§ **Prompt**: Lines with the string "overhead" are to be identified in the listing and copied.

§ **Data below**:

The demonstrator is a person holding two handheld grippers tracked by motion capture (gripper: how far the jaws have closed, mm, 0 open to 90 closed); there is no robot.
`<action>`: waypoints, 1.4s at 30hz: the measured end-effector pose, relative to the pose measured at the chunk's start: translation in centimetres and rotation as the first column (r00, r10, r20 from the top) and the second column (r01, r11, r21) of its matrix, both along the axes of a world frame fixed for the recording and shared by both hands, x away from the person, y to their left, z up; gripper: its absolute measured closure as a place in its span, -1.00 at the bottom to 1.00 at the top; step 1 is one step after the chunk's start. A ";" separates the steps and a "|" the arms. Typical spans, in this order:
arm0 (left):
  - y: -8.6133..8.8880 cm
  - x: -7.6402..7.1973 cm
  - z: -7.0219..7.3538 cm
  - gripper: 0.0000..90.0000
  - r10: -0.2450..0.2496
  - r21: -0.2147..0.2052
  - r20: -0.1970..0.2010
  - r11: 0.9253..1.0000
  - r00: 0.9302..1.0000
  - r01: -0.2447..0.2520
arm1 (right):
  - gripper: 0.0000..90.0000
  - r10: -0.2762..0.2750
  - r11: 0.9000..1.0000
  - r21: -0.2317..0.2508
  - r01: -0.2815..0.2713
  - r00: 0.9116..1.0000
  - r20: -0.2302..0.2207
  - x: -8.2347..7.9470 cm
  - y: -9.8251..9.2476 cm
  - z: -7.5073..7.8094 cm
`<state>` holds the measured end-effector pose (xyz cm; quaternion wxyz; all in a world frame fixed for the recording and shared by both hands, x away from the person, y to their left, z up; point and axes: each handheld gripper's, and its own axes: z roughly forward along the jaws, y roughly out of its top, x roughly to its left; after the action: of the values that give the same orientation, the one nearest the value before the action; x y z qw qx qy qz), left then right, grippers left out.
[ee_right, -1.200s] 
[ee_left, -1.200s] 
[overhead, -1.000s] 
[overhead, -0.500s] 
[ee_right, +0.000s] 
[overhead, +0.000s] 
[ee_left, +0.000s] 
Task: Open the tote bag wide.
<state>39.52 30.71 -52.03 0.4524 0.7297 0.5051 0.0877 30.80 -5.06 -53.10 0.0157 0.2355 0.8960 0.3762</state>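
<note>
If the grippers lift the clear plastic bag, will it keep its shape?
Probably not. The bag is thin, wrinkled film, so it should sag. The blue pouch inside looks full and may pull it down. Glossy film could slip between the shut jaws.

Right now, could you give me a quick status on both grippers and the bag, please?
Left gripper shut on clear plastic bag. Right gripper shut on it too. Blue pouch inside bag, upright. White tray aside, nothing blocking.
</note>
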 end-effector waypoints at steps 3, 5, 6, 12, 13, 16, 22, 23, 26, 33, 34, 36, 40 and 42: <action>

§ **Output of the task**:
[overhead, -1.000s] 
[overhead, -0.500s] 
[overhead, +0.000s] 

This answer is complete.